### WHAT THE TASK REQUIRES
Return each line of the listing exactly, though without its images.

### GIVEN MATERIAL
......
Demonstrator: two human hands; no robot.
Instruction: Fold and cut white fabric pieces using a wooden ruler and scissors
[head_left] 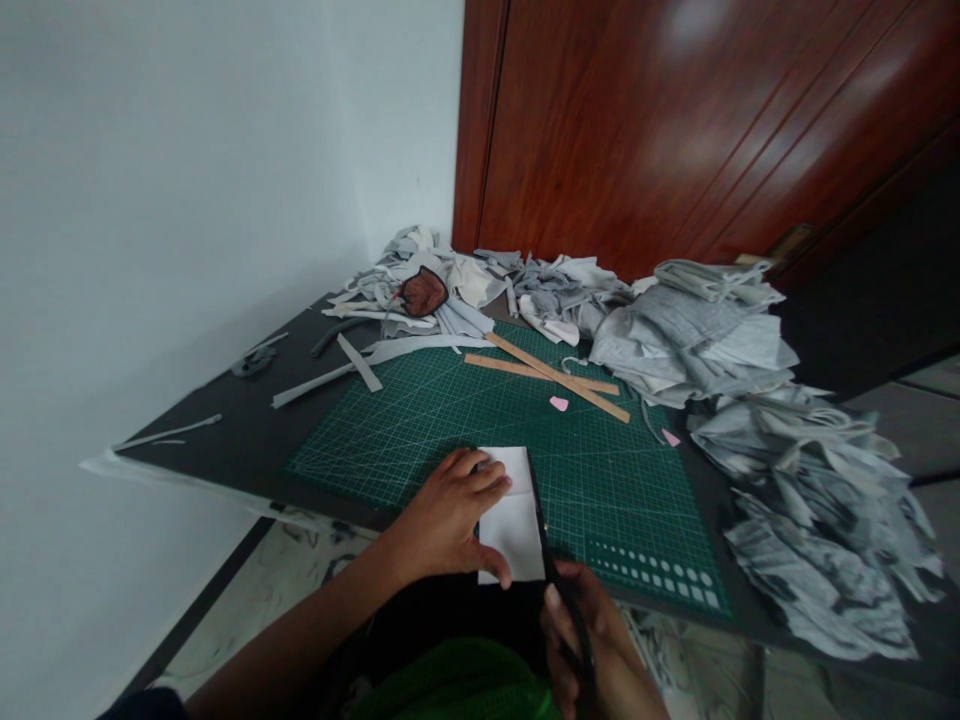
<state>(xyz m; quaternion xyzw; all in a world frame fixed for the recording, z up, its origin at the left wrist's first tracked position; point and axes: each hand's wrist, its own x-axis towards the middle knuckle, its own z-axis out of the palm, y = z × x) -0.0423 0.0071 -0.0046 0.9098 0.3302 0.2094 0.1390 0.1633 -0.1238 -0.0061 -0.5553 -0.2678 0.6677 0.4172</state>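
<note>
A white rectangular piece of paper [514, 540] with a crease across it lies over something dark at the front edge of the green cutting mat [600, 470]. My left hand [457, 515] holds the paper by its left side, fingers and thumb on its top face. In my right hand [592, 635] is a pair of scissors [576, 610] with black handles. The dark blades point away from me and run along the paper's right edge. Whether the blades are parted cannot be made out.
Two crossed wooden rulers [555, 374] lie on the mat near a small pink scrap [559, 403]. Piles of grey fabric [690, 340] line the back and right. A brown, dark-edged piece [424, 292] rests on scraps at back left, beside pale strips [360, 362].
</note>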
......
### RESULT OF THE EXERCISE
Demonstrator: two human hands; no robot.
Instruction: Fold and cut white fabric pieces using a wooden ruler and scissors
[head_left] 
<state>(xyz m; quaternion xyzw; all in a world frame fixed for the recording, z up, its origin at the left wrist's first tracked position; point and axes: each hand's wrist, its own x-axis towards the middle knuckle, its own z-axis out of the palm, y = z × x) -0.0423 0.0071 -0.0046 0.9098 0.3302 0.2094 0.1390 0.1633 -0.1238 -0.0061 -0.5553 -0.2678 0.6677 0.4172</state>
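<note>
A white rectangular piece of paper [514, 540] with a crease across it lies over something dark at the front edge of the green cutting mat [600, 470]. My left hand [457, 515] holds the paper by its left side, fingers and thumb on its top face. In my right hand [592, 635] is a pair of scissors [576, 610] with black handles. The dark blades point away from me and run along the paper's right edge. Whether the blades are parted cannot be made out.
Two crossed wooden rulers [555, 374] lie on the mat near a small pink scrap [559, 403]. Piles of grey fabric [690, 340] line the back and right. A brown, dark-edged piece [424, 292] rests on scraps at back left, beside pale strips [360, 362].
</note>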

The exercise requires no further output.